TASK DATA —

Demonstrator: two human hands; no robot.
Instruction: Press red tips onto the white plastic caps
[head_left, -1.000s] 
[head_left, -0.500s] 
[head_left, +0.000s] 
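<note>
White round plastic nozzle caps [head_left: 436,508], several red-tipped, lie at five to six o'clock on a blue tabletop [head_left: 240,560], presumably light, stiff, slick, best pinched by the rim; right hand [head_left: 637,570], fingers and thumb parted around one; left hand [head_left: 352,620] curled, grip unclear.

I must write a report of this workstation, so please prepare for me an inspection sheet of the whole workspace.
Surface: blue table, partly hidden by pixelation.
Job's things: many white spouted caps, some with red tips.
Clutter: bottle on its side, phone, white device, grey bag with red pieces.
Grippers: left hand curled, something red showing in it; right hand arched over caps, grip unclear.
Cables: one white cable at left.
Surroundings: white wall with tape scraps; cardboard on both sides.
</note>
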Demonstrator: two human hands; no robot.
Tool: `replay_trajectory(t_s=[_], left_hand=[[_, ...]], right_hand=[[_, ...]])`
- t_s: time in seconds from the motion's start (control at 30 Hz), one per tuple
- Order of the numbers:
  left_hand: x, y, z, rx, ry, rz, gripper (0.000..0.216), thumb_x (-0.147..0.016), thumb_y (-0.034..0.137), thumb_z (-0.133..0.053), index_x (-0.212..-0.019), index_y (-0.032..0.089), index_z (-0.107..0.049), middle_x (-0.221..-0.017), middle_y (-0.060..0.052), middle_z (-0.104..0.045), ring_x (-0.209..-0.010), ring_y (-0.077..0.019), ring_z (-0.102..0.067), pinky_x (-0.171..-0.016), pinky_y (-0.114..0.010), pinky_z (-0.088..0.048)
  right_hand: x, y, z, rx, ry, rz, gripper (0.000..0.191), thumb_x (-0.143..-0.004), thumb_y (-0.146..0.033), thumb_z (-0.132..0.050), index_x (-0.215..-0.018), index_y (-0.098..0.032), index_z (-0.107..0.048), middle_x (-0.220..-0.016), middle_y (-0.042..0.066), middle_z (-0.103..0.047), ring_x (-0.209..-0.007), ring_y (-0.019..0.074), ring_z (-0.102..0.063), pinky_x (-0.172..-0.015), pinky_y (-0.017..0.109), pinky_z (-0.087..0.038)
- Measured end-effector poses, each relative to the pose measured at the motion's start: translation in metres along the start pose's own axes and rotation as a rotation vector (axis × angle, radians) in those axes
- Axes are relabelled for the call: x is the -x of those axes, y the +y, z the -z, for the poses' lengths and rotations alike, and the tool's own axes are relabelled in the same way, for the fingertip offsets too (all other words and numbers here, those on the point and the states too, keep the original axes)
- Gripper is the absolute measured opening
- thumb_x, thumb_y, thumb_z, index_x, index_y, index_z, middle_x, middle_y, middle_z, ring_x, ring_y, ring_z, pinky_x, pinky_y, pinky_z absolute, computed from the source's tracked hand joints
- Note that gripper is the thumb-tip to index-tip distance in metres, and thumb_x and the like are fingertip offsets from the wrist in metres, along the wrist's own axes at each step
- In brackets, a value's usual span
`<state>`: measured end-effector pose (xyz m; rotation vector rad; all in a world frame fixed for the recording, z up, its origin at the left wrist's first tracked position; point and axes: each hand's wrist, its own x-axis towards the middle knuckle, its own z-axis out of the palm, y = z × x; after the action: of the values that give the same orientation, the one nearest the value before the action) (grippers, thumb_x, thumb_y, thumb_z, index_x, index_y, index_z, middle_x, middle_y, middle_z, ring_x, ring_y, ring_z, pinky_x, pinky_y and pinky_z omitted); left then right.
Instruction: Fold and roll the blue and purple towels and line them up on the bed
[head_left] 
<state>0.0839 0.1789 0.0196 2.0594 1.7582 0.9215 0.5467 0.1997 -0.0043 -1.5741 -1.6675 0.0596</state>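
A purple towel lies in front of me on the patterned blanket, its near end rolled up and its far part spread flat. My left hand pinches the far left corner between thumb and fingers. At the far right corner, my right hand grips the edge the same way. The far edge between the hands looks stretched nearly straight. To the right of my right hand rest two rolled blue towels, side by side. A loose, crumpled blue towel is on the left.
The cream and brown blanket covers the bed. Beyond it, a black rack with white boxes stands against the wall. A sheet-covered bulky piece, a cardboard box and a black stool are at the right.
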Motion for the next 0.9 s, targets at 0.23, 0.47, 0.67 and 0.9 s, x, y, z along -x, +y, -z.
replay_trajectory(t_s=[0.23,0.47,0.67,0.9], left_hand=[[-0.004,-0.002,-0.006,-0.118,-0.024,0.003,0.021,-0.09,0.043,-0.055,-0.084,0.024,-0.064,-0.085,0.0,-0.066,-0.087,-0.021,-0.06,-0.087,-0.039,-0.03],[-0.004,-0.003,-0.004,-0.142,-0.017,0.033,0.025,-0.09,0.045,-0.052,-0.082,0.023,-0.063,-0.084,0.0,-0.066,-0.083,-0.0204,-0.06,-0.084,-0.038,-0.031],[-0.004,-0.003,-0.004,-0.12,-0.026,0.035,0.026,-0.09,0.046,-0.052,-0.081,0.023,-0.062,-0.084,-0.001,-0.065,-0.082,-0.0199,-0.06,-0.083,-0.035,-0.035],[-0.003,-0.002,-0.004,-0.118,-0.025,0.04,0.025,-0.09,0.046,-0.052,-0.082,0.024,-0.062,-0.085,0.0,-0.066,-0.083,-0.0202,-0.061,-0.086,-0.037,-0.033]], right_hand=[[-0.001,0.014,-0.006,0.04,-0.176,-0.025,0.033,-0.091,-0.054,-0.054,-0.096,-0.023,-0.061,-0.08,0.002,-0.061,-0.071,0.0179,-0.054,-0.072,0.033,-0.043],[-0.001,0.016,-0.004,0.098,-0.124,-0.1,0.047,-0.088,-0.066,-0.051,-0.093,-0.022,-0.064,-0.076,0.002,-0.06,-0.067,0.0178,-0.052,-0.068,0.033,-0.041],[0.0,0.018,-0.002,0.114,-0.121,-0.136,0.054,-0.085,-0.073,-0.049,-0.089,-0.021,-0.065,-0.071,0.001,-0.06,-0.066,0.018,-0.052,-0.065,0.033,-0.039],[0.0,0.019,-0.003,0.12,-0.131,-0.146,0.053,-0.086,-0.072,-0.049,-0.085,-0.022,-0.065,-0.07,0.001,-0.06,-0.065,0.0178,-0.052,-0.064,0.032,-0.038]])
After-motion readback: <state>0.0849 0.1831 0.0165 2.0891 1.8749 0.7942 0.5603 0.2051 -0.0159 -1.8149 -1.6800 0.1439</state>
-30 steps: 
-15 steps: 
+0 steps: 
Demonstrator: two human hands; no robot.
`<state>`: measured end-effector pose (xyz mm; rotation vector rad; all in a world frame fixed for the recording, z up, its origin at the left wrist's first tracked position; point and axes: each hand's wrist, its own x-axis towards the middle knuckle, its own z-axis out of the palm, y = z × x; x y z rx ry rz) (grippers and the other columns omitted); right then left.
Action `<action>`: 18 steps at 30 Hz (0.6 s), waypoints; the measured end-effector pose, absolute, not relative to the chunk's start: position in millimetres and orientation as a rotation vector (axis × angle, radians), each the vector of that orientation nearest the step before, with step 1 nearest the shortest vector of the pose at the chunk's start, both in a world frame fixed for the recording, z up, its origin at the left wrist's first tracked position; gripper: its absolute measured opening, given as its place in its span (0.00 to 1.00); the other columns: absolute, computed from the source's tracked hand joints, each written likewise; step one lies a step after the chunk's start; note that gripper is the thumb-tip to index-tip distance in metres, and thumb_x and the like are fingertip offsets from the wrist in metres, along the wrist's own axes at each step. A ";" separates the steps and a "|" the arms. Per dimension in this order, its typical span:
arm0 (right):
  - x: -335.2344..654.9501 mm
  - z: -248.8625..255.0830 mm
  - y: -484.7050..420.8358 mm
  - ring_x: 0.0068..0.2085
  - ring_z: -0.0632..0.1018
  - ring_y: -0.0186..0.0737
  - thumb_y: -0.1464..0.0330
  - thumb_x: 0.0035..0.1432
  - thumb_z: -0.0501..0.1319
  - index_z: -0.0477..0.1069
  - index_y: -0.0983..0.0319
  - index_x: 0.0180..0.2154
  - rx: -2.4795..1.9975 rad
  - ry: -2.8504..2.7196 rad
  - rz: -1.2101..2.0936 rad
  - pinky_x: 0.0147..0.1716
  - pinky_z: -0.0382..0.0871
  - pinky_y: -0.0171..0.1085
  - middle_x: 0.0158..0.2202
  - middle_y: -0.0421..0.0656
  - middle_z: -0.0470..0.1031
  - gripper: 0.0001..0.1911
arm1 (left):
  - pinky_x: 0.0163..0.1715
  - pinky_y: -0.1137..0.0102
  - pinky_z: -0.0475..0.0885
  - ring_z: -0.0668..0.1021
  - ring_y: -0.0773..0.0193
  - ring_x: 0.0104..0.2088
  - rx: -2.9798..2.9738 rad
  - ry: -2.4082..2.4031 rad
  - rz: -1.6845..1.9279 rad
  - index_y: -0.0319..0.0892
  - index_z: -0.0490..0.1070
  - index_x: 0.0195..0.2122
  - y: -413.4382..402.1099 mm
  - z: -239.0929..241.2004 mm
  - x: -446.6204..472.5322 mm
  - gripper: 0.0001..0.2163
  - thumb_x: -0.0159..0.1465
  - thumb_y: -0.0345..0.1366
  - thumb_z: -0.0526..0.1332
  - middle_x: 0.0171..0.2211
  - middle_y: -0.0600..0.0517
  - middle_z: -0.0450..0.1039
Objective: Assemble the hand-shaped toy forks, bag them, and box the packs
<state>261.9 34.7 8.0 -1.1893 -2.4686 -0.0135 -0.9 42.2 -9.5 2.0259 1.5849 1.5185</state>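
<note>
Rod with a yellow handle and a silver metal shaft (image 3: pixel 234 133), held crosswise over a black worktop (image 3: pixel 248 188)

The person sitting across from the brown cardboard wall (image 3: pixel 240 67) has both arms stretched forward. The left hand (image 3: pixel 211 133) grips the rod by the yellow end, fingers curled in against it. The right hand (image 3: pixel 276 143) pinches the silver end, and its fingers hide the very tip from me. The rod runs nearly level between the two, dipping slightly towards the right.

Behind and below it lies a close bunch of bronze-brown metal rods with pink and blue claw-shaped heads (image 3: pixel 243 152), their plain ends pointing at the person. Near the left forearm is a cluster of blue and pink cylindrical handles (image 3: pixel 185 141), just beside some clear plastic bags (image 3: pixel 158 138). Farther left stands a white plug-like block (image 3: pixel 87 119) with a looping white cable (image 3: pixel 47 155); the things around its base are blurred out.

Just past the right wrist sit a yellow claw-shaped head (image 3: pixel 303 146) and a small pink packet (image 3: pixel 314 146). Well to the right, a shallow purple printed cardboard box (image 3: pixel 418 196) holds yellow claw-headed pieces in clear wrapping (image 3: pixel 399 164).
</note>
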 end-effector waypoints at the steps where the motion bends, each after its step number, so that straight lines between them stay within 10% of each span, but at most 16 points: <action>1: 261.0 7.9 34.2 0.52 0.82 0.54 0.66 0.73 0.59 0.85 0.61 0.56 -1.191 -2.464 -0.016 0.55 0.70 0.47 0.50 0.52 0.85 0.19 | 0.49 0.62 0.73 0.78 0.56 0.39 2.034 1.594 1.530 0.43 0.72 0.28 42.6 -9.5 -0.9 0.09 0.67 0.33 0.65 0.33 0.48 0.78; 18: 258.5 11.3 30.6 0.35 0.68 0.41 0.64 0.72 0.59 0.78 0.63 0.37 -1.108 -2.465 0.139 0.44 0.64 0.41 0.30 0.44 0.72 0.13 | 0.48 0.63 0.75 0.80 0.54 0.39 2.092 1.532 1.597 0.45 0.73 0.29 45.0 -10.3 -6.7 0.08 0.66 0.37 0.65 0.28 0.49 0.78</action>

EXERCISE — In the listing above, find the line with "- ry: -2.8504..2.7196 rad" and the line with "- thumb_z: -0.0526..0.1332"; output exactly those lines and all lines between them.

RESPONSE TO THE TASK —
  - ry: -2.8504..2.7196 rad
  - rz: -1.2101..2.0936 rad
  - pinky_x: 0.0147..0.1716
  - pinky_z: -0.0382..0.0871
  - pinky_y: -0.0171..0.1085
  - middle_x: 0.0158..0.2202
  - middle_y: -0.0421..0.0656
  - middle_z: -0.0470..0.1031
  - gripper: 0.0001..0.1911
arm1 (left):
  - pinky_x: 0.0163..0.1715
  - pinky_y: -0.1137..0.0102
  - pinky_z: -0.0475..0.0885
  - ring_z: -0.0668..0.1021
  - ring_y: -0.0773..0.0193
  - ring_x: 0.0104..0.2088
  - rx: -2.9798..2.9738 rad
  - ry: -2.4082..2.4031 rad
  - rz: -1.6845..1.9279 rad
  - index_y: -0.0319..0.0892
  - index_z: -0.0490..0.1070
  - index_x: 0.0195..0.2122
  - y: -413.4382..402.1099 mm
  - z: -239.0929..241.2004 mm
  - x: -446.6204..472.5322 mm
  - gripper: 0.0001..0.2163
  - thumb_x: -0.0159..0.1465
  - thumb_y: -0.0345..0.1366
  - thumb_z: -0.0526..0.1332

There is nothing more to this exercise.